[How to complete this task]
Wherever the string "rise" appears in the entries below, return the line that holds it.

[Stored data entries]

====

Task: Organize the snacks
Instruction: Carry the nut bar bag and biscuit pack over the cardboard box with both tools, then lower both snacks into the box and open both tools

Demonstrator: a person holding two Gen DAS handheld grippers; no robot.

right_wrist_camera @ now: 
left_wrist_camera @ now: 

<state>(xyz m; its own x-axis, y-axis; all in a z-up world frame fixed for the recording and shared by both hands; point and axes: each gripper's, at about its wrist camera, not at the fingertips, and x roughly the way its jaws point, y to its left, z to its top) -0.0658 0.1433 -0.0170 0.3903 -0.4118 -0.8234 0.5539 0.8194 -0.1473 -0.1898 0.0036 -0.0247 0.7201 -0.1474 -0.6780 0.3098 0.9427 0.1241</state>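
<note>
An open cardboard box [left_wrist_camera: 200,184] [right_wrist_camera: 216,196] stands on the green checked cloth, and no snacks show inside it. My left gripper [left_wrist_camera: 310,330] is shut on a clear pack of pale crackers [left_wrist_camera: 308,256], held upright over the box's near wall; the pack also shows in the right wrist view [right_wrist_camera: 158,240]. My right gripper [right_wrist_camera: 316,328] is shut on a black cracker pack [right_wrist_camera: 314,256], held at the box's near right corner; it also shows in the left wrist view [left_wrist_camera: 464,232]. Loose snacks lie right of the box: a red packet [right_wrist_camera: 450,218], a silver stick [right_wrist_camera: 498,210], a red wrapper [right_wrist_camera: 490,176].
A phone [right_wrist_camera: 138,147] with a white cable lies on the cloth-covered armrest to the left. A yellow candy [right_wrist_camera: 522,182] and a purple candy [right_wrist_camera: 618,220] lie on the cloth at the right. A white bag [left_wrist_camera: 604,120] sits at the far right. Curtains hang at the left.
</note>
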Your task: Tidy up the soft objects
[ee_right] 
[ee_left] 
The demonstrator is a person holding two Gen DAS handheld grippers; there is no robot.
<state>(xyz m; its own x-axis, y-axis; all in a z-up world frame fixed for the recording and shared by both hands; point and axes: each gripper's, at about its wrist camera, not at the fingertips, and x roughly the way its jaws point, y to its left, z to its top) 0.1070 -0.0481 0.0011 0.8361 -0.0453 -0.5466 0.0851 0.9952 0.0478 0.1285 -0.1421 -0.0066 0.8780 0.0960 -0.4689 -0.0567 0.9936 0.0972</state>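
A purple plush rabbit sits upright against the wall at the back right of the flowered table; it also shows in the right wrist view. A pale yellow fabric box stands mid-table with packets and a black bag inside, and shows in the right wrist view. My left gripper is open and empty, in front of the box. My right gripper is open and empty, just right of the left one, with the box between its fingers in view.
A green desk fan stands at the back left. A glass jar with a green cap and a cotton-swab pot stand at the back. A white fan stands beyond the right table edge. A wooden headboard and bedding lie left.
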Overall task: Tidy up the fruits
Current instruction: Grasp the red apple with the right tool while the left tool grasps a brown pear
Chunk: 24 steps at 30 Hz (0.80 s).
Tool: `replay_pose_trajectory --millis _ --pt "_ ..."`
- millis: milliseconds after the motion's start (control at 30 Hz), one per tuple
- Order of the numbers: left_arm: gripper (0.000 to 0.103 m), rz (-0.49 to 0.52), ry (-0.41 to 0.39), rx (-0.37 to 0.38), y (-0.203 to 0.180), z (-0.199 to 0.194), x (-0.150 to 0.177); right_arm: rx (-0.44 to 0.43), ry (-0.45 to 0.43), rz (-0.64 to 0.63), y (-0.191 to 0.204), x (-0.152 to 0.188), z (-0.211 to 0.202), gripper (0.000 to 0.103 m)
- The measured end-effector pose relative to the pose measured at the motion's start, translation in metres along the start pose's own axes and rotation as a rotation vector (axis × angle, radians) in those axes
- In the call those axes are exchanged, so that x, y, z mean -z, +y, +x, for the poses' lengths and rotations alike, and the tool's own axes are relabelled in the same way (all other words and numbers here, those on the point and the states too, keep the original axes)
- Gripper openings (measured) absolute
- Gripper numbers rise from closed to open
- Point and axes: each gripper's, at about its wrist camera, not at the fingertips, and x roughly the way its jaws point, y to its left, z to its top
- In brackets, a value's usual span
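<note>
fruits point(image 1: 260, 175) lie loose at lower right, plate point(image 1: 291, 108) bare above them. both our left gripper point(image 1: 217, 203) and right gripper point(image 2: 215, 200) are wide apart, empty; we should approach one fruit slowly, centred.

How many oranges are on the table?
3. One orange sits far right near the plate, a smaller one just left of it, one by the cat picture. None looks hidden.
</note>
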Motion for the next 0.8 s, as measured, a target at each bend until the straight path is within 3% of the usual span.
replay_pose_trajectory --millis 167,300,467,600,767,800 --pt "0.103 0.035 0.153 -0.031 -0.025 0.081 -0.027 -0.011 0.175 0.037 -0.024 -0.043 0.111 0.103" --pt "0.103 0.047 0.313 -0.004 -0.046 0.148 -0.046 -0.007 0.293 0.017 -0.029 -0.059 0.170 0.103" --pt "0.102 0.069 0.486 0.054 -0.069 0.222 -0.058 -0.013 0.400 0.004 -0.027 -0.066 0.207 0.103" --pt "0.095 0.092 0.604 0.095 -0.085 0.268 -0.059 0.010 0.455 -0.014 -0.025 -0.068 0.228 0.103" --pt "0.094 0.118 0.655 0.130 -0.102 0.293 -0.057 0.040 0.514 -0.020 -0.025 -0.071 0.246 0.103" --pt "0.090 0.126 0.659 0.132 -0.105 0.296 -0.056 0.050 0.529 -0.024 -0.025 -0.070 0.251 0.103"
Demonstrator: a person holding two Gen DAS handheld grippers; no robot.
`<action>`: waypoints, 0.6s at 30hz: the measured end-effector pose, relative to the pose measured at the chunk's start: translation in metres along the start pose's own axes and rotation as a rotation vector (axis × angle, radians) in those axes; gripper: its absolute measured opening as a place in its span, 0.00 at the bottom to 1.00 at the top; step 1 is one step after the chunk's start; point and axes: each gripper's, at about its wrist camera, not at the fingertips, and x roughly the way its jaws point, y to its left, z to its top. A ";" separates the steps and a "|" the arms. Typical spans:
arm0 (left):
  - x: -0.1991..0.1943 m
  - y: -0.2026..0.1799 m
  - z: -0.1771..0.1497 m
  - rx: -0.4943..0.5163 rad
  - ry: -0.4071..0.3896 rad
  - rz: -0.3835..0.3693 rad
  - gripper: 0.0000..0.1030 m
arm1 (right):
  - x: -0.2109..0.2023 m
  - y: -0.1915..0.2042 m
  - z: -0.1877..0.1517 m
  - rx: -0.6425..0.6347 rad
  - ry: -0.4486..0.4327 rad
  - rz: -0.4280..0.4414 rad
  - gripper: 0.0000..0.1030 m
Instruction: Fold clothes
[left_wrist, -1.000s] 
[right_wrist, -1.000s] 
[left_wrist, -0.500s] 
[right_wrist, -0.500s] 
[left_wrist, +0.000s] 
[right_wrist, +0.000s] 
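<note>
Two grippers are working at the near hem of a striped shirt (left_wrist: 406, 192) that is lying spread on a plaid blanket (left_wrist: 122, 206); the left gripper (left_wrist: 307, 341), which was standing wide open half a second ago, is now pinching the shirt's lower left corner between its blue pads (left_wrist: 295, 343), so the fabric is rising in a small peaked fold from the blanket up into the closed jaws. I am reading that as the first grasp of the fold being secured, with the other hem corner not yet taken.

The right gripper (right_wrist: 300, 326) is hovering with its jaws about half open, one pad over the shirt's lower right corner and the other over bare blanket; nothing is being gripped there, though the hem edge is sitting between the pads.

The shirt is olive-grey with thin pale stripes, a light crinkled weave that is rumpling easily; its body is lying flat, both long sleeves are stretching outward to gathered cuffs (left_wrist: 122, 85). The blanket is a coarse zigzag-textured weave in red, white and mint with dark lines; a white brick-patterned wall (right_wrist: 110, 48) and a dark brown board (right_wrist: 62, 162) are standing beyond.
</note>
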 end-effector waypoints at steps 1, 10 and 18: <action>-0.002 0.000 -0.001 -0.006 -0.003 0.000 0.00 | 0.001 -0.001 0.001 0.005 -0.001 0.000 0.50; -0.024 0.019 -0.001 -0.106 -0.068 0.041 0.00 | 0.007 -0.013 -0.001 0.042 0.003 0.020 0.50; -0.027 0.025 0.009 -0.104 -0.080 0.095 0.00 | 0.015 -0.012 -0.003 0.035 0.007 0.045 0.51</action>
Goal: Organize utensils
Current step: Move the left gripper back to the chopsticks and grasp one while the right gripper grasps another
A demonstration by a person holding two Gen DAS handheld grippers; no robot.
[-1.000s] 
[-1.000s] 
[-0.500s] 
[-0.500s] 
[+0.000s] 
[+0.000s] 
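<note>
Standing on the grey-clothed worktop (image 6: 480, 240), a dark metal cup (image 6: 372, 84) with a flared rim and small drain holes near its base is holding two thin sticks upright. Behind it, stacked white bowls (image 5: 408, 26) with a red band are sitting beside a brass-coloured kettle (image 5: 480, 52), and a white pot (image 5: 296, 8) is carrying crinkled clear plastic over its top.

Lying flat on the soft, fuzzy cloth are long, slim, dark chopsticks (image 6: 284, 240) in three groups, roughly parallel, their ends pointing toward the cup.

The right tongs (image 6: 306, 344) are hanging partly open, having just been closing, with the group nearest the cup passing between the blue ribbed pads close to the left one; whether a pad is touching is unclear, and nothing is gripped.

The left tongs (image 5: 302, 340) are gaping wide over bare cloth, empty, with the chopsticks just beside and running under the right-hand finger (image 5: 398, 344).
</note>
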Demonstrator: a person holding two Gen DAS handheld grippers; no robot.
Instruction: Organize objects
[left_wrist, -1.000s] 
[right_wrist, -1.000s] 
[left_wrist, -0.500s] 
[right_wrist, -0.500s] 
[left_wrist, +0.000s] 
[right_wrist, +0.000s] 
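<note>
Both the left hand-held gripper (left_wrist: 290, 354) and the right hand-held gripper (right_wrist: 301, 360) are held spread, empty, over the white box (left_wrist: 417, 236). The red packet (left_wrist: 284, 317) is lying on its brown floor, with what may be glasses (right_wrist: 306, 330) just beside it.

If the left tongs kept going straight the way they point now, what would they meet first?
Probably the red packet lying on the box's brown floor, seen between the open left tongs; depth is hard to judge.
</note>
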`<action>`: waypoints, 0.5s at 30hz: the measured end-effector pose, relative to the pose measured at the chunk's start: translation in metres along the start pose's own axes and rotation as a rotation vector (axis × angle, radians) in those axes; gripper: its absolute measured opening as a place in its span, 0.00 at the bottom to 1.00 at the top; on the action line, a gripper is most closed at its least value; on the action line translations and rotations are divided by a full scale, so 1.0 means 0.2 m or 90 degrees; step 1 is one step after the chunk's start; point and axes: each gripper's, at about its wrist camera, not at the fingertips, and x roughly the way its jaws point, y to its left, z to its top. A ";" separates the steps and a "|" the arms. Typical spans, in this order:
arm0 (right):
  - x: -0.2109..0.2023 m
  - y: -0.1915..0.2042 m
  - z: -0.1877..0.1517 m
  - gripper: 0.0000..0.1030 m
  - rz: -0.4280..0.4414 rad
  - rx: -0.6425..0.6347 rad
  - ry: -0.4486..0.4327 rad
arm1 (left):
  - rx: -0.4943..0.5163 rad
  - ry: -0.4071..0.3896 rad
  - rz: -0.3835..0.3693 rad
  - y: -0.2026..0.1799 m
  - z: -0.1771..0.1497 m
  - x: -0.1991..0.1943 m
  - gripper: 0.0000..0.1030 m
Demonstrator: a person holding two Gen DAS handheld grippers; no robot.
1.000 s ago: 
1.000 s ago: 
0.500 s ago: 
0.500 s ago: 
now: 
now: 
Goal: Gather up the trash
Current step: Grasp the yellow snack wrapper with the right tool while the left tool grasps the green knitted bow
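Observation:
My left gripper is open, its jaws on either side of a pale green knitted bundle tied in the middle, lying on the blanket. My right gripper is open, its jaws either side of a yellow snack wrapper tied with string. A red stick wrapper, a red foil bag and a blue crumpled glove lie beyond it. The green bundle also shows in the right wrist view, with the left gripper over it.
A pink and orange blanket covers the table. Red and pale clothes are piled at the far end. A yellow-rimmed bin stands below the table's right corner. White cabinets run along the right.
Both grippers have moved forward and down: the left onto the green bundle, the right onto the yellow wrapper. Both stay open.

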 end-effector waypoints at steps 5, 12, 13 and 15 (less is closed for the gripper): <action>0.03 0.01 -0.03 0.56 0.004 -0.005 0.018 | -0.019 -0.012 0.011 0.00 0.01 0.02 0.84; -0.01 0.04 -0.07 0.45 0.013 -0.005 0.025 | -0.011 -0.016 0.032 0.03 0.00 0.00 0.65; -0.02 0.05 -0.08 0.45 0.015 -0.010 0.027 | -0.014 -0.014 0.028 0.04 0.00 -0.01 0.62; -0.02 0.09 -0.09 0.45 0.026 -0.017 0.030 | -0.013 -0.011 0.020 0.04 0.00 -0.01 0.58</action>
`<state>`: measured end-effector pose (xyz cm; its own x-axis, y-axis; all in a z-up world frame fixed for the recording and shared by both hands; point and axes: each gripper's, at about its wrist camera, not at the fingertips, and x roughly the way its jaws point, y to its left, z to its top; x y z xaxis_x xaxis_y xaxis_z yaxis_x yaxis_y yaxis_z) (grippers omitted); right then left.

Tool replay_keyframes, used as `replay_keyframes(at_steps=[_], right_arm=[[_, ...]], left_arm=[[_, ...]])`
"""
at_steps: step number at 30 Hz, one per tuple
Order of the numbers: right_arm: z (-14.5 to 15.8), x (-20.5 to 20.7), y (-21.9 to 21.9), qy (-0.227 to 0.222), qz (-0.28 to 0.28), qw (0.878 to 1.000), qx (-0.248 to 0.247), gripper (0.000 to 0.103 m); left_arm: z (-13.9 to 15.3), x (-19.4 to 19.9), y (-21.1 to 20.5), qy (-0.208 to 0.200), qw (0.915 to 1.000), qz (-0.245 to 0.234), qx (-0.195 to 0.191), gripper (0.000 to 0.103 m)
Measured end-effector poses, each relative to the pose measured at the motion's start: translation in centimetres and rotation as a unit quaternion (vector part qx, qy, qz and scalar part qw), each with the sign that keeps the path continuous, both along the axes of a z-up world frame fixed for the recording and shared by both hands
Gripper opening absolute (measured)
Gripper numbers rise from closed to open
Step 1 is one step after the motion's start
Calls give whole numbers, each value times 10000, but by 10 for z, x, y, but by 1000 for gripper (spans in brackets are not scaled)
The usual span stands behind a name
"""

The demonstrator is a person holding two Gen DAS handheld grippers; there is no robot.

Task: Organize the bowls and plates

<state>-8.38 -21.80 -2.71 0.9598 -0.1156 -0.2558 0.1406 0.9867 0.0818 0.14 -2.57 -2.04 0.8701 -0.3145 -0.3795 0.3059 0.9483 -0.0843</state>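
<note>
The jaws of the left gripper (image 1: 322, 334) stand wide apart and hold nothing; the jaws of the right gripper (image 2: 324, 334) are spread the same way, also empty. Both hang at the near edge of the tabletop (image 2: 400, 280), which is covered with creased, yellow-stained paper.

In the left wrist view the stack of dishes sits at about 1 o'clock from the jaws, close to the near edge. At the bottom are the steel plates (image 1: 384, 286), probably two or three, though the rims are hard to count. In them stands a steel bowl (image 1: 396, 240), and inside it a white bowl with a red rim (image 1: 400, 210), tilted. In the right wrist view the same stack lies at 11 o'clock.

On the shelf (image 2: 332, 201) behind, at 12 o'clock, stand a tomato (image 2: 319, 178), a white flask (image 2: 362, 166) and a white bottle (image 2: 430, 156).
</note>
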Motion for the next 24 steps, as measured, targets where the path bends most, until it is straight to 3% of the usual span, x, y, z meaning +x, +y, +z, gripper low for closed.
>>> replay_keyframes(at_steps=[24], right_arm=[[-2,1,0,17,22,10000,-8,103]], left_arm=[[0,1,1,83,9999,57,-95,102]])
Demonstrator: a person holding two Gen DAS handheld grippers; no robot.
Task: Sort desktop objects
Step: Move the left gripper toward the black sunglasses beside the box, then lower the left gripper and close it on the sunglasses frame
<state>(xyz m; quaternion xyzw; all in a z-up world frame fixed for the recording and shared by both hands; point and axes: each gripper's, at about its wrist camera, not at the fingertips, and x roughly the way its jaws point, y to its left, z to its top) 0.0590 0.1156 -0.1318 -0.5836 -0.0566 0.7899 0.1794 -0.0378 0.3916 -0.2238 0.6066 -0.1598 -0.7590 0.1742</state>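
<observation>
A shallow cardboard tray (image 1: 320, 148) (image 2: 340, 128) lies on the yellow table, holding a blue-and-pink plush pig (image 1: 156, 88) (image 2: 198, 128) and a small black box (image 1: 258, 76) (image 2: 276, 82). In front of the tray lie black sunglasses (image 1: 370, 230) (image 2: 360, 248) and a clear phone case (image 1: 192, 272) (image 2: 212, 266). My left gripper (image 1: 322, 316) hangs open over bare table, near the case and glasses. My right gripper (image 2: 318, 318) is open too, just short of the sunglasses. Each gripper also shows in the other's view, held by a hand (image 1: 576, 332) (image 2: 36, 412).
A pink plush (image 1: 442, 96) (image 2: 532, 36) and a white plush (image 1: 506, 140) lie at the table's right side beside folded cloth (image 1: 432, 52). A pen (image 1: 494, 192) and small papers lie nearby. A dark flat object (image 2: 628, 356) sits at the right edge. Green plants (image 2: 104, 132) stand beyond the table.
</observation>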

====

[Written answer]
- Gripper numbers rise from closed to open
Gripper numbers rise from closed to open

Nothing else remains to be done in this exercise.